(Exercise):
In the material below, find all lines with the string "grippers" and copy them.

↓↓↓

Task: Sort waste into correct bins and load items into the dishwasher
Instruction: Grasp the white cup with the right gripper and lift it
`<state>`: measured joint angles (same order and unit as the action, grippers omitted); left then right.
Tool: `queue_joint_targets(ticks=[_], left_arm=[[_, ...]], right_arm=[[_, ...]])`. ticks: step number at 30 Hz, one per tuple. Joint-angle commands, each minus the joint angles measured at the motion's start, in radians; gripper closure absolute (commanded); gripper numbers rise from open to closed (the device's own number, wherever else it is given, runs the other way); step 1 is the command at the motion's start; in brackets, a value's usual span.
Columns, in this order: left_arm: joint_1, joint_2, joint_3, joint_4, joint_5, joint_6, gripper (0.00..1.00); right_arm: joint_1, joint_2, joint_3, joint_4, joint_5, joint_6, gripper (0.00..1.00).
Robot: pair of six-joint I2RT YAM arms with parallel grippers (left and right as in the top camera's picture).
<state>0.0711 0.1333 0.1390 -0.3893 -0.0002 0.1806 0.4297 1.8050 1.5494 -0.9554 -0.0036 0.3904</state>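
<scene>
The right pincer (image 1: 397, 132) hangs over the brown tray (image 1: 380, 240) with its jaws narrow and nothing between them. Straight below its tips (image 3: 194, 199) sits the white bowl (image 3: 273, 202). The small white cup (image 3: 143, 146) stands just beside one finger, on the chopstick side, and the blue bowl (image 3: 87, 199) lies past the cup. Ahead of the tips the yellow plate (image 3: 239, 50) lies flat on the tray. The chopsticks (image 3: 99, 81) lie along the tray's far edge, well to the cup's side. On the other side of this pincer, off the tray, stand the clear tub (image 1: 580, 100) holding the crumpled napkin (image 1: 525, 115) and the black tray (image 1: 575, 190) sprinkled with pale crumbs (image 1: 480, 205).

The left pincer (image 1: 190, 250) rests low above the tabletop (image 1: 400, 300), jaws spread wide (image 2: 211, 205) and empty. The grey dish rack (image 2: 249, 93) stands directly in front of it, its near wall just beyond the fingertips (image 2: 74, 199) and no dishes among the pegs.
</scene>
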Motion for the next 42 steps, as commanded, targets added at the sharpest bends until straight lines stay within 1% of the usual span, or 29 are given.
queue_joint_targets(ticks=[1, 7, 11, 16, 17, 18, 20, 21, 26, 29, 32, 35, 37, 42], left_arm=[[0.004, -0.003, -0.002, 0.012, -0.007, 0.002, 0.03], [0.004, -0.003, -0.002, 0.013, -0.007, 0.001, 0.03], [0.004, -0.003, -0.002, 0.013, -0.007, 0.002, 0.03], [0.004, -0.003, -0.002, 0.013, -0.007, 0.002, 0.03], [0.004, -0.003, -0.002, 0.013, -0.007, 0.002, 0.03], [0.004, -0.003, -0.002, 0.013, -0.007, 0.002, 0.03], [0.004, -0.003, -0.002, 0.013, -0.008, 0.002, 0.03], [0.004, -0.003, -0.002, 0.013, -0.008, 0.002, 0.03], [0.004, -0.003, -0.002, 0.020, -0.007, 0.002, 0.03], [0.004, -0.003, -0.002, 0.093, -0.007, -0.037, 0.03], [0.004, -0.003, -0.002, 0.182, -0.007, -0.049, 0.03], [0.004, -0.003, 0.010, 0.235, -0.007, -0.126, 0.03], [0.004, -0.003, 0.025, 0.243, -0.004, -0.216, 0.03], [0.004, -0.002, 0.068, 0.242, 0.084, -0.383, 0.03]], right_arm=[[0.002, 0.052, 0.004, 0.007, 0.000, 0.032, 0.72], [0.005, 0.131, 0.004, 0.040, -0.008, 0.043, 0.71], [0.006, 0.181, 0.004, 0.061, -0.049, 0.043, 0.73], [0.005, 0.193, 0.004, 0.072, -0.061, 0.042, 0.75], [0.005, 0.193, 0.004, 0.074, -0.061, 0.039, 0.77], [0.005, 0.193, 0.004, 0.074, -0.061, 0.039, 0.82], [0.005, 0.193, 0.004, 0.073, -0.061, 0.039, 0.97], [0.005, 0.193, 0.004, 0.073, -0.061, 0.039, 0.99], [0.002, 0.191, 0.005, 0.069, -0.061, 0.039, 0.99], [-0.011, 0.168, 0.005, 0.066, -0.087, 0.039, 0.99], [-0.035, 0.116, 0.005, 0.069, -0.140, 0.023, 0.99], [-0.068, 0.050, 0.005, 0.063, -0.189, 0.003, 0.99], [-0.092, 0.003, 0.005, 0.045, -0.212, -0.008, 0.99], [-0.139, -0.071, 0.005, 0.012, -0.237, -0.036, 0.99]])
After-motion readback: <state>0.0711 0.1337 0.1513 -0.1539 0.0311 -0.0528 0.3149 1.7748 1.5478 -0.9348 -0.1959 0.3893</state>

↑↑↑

(Solution to this problem):
`<state>`: measured joint angles (same order and unit as the action, grippers omitted); left then right.
Robot: pair of six-joint I2RT YAM arms with parallel grippers (left and right as in the top camera's picture).

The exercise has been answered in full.